A veces el teatro te agarra por sorpresa. Entrás al Moscú Teatro un viernes lluvioso —porque, obvio, justo esa noche tenía que llover— y salís dos horas después con una sonrisa incómoda en la cara. De esas que aparecen cuando te reíste de algo que, bien pensado, no debería darte tanta gracia. Esa es la magia oscura de Los huesos del mapuche, una comedia negra que funciona como un puñetazo envuelto en papel de regalo.
La propuesta es simple pero filosa: tres amigos que no se veían hace más de veinte años se juntan en medio de una tormenta infernal. Facundo citó a Pablo y a Javi sin dar demasiadas explicaciones. Solo dijo que era importante. Y ya con eso alcanza para que la tensión empiece a trepar por las paredes. Porque estos tres tipos comparten algo más que recuerdos de juventud: guardan un secreto. Uno de esos que creés que se llevó la lluvia, que el tiempo borró... hasta que la naturaleza decide hacer de las suyas y el río amenaza con escupir lo que se tragó hace décadas.
La obra —escrita por el catalán Víctor Borràs Gasch y adaptada con inteligencia por Lisandro Penelas— nació de una historia que nunca ocurrió pero que pudo haber pasado. El autor contó que en su pueblo vivía un indigente llamado Carlos, un tipo invisible para todos. Y de esa imagen brotó esta ficción sobre tres hombres atrapados en un pueblo del sur argentino, cerca de El Bolsón, en algún rincón indefinido de bosques y cervecerías artesanales.
El cambio del "irlandés" original por el "mapuche" no es solo una cuestión de verosimilitud. Es una decisión política que pone el dedo en la llaga: ¿quiénes son los invisibles en nuestra tierra? ¿Cómo construimos parias y después nos hacemos los distraídos?
La trama avanza con el ritmo justo. Nada sobra, nada falta. Ana Scannapieco —la directora— maneja los tiempos como una malabarista experta: te hace reír, te frena en seco, te hace pensar. Y todo sin soltar la tensión ni un segundo. La obra respira humor ácido, de ese que te incomoda un poco pero no podés dejar de disfrutar. Porque al final del día, estos tres personajes son cercanos... demasiado cercanos. Te reconocés en sus miserias, en su forma de escaparle a la responsabilidad, en esa amistad tóxica que disfrazan de lealtad.
Daniel Begino, Roberto Monzo y Lisandro Penelas arman un trío perfecto.
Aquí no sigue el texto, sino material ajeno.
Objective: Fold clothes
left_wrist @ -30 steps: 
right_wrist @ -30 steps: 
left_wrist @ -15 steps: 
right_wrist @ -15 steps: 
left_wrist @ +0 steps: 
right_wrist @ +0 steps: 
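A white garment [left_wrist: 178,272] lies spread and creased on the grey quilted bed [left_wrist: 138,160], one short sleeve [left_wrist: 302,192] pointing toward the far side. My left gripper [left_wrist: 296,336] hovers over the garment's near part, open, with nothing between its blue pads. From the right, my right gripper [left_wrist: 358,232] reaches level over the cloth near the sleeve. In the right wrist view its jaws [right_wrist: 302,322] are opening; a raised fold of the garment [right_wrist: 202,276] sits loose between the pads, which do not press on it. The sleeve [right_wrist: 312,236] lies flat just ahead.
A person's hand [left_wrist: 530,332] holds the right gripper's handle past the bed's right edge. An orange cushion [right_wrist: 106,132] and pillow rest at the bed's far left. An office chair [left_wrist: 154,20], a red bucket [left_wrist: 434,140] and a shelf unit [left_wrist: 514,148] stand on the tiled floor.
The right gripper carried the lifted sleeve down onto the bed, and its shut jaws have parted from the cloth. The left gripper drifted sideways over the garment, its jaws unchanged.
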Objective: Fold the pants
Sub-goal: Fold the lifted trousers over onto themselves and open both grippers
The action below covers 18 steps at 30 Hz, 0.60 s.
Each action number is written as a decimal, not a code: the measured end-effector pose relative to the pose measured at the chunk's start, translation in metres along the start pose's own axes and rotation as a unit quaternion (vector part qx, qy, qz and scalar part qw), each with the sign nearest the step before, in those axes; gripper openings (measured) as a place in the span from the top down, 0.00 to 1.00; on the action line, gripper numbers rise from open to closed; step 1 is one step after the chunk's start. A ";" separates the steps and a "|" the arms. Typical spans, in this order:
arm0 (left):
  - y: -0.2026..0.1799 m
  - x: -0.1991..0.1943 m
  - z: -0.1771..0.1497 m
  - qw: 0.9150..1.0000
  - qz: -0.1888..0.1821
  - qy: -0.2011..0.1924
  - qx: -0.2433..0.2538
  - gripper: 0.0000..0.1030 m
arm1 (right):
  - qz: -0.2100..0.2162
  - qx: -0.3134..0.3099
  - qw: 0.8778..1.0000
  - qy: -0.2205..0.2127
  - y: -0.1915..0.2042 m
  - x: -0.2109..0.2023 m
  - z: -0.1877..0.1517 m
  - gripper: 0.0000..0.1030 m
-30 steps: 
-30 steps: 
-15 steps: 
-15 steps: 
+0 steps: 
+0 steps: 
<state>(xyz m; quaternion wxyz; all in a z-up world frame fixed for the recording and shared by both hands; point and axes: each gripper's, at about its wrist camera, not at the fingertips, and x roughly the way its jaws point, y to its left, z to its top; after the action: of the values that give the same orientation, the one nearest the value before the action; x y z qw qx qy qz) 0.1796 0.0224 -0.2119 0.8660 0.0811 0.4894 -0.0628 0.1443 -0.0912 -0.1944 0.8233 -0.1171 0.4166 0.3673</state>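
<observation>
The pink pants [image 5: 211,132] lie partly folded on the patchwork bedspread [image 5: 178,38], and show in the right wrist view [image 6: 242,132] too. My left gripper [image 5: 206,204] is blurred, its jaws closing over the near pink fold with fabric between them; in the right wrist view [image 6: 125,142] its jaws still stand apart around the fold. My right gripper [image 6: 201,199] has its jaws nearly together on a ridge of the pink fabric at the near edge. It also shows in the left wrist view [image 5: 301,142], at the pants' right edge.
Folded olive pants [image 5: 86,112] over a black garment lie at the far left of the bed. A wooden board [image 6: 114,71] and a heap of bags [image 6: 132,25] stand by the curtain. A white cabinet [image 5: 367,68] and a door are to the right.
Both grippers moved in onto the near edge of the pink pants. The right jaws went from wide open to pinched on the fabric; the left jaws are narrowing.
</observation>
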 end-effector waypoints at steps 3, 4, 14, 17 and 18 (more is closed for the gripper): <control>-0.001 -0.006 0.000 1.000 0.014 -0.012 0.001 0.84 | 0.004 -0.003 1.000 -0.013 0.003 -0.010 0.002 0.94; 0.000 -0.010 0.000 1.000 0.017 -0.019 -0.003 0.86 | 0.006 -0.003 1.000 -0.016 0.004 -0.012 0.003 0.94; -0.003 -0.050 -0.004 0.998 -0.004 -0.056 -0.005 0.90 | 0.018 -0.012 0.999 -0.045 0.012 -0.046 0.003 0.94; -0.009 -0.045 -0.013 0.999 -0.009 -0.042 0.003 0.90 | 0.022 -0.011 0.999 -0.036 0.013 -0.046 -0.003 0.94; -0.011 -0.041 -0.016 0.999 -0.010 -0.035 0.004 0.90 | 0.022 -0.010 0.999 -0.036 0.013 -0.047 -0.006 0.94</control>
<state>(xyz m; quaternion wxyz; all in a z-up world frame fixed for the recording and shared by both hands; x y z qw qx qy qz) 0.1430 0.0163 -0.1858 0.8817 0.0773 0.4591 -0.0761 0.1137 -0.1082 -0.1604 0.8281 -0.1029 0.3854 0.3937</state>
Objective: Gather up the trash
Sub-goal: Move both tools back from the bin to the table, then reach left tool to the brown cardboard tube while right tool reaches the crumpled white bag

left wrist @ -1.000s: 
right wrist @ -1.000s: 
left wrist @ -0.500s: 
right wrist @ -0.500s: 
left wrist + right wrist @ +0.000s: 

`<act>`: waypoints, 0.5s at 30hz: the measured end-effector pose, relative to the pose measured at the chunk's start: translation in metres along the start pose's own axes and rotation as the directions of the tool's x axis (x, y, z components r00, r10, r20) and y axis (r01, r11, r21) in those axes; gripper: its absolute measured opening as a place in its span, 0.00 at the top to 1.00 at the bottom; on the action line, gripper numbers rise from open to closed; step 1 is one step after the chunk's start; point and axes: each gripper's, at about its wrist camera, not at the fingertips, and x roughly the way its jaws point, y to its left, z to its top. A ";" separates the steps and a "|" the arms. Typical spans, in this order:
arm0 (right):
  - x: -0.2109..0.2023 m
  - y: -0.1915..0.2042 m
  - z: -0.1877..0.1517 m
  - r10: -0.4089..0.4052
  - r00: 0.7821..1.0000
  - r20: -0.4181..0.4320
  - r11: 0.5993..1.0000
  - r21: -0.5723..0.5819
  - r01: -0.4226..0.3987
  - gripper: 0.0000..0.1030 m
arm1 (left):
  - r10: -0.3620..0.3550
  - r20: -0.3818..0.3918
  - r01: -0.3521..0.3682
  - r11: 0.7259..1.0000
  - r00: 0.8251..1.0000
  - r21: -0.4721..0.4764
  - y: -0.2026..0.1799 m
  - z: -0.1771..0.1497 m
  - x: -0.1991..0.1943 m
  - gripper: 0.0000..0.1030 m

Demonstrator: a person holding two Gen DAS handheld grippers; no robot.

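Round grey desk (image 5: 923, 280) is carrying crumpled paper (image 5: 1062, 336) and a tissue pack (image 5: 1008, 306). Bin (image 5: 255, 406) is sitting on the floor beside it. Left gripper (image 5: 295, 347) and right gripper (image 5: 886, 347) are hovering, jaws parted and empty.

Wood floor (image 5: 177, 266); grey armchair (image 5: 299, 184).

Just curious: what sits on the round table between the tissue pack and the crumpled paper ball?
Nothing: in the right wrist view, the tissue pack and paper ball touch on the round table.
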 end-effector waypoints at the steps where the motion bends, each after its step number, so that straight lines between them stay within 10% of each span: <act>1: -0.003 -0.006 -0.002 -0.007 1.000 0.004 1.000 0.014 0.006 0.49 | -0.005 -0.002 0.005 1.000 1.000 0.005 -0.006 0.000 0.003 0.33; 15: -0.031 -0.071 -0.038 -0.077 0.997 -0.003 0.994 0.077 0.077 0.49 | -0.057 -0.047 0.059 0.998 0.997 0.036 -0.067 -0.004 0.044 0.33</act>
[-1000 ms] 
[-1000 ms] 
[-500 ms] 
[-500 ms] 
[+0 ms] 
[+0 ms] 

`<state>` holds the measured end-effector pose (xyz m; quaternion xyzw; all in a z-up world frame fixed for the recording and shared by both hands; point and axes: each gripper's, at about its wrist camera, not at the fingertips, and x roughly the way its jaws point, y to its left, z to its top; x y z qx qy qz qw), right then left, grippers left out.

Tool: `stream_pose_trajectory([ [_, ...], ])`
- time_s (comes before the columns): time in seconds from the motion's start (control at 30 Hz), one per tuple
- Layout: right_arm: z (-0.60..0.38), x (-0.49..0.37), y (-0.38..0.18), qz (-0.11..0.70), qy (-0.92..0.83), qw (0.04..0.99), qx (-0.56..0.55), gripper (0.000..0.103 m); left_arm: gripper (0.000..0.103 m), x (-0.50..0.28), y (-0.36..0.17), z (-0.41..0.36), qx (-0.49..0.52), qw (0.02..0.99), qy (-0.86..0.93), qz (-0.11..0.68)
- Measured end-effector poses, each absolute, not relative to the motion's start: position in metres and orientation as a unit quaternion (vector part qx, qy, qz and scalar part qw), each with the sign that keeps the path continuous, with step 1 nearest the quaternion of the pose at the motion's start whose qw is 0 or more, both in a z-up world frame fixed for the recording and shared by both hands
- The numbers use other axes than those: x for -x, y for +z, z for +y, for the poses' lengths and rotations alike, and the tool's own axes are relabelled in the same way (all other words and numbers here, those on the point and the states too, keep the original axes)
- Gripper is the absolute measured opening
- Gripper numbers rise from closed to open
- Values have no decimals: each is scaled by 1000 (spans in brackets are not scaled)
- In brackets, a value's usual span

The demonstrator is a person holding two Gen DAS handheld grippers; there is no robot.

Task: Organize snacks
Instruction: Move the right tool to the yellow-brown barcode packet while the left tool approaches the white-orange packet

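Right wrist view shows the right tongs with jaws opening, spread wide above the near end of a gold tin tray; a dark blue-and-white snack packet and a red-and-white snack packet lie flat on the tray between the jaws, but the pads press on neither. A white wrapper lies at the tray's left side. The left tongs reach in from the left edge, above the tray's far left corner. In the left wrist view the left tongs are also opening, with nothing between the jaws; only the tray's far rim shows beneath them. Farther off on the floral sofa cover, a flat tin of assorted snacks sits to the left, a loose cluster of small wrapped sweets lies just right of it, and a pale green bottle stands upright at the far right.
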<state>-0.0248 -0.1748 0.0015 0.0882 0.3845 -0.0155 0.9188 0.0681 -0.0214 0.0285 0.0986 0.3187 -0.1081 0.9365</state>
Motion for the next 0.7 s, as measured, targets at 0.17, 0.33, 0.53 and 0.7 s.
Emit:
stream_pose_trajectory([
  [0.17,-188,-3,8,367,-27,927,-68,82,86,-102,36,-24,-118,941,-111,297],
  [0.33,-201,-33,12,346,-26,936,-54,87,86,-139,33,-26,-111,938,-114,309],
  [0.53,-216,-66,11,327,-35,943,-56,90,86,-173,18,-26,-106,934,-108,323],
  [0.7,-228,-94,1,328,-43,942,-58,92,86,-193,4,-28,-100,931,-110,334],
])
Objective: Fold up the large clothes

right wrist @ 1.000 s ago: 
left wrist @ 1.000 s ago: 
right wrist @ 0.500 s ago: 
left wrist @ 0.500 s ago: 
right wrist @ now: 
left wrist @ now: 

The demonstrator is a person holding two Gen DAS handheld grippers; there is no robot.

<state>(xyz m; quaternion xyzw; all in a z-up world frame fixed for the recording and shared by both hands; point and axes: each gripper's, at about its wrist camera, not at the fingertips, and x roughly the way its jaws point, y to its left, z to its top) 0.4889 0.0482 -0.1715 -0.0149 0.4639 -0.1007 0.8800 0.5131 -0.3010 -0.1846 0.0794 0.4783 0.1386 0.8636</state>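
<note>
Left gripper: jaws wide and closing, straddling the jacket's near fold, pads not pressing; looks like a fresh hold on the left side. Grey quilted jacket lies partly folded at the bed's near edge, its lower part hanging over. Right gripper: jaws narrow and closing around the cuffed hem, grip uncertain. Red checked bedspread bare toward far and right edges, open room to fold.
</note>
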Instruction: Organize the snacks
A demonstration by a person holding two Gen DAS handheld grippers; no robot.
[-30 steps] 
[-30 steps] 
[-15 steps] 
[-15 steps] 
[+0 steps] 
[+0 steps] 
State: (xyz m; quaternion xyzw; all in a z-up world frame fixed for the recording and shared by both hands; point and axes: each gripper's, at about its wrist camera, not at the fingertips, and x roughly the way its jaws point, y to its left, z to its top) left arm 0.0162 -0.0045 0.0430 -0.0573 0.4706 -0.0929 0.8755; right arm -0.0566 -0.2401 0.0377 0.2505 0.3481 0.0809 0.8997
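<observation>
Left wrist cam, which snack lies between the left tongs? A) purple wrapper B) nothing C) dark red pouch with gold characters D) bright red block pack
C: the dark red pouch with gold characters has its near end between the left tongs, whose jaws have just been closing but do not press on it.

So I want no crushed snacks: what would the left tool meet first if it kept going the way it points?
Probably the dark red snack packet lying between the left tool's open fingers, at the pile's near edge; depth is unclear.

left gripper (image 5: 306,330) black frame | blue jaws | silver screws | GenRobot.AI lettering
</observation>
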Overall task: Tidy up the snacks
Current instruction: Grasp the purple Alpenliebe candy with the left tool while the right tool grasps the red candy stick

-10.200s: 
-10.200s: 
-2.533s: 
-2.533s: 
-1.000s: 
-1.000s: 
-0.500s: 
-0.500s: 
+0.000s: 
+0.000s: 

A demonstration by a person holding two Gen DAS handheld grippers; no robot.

La química entre ellos es palpable: se pisan los diálogos con naturalidad, se miran con complicidad, se traicionan con gestos mínimos. Son tres varones que cargan con el mandato de la masculinidad como una mochila llena de piedras. Y la obra no los perdona, pero tampoco los condena. Los muestra tal cual son: víctimas y reproductores al mismo tiempo.
El texto es ágil, ingenioso, lleno de hallazgos. Penelas logró que suene argento sin forzar nada, con modismos que caen naturales y situaciones que podrían pasar en cualquier pueblo del interior. La escenografía de Julieta Capece y Juan Teadoro es austera pero efectiva, y la lluvia —omnipresente— funciona casi como un personaje más. El diseño sonoro de Federico Marino te mete en ese clima opresivo, y la luz de Ricardo Sica marca cada cambio de tono con precisión quirúrgica.
No voy a spoilear nada, pero la resolución es desopilante. Cuando creés que todo va para un lado, la obra gira y te deja con la boca abierta. Es un cierre que cierra —valga la redundancia— y que te deja masticando preguntas.
Porque Los huesos del mapuche no busca darte respuestas. Te plantea dilemas morales y te deja ahí, solo, con tu propia conciencia. ¿Hasta dónde llega la amistad? ¿La impunidad es un derecho que se gana con el tiempo? ¿Podemos seguir viviendo como si nada cuando el río está por reventar?
Esta obra es de esas que te acompañan después. Te subís al bondi de vuelta y seguís pensando. Te tomás algo en un bar y ahí está, dando vueltas. Es teatro que incomoda, que cuestiona, que te saca del lugar cómodo. Y lo mejor de todo: lo hace sin sermonearte, sin ponerse en maestro ciruela. Te cuenta una historia negra, te hace cagar de risa y de paso te planta una semilla de duda.
Un viernes en el Moscú Teatro (Ramirez de Velasco 535) a las 21hs, a la gorra, con una obra redonda que te recuerda por qué el teatro —cuando está bien hecho— no tiene competencia.